[ZRH] Partial Network outage/packet loss
Incident Report for CloudSigma
Postmortem

We are now able to provide you with a root cause analyses in regards to the network issue earlier today in Zurich.

ADDITIONAL INFORMATION: Earlier today we suffered an extensive DDoS attack which was mitigated by our automated DDoS protection system. The high network traffic that was generated filled the nf_conntrack table of some of our hosts as the value of those hosts.

Current Lessons Learned & Action Taken: Our operations team fixed the values of the nf_conntrack table and added it to the configuration script so it does not get changed if another reboot is required. In addition we are currently migrating away from AMD to Intel hosts which will increase the networking throughput capacity of the compute nodes further.

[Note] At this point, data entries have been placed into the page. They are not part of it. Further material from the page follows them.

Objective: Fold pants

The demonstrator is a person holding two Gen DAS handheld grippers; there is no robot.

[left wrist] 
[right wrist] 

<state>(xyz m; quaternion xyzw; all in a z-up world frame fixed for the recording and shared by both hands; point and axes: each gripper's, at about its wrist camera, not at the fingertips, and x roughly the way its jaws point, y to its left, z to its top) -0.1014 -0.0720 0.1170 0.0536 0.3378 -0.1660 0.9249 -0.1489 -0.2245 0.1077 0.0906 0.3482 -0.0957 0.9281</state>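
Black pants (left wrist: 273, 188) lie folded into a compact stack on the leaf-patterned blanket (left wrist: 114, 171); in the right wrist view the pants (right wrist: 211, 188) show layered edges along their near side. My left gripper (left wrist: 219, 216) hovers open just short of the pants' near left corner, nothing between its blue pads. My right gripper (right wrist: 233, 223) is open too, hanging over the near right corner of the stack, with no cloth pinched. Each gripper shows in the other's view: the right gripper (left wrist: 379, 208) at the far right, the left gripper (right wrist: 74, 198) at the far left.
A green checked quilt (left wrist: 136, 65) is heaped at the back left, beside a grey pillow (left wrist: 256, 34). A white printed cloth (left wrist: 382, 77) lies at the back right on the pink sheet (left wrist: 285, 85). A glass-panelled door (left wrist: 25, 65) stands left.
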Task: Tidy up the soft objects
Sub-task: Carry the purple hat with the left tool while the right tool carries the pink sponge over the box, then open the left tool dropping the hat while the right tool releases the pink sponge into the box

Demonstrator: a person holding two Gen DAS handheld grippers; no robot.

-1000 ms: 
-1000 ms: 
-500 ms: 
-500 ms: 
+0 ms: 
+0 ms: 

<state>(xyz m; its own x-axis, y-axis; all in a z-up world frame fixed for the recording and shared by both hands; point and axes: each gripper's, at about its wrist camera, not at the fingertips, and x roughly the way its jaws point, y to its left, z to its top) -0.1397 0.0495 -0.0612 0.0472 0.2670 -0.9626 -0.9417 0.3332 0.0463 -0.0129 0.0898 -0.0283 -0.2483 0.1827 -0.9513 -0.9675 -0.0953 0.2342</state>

Please accept our sincere apologies for the disruption this situation has caused. We do believe we have identified and mitigated the source of the problems to avoid any repeat.

CloudSigma tries to do everything possible to minimize any inconvenience to our customers. We appreciate your patience and welcome any feedback.

Thank you for your understanding.

Posted Jul 23, 2015 - 15:42 UTC

Resolved
All routes are up and accessible without packet loss. We are investigating why the packet loss occurred. No running cloud servers were impacted outside of external network availability.
Posted Jul 23, 2015 - 09:14 UTC
Identified
We've identified the problem traffic flows and are mitigating them currently, most client servers should be fully accessible again, a few routes remain overloaded however and we continue to work to improve them.
Posted Jul 23, 2015 - 08:50 UTC
Investigating
Some routes are experiencing heavy packet loss. We are investigating with our upstream carriers currently.
Posted Jul 23, 2015 - 08:40 UTC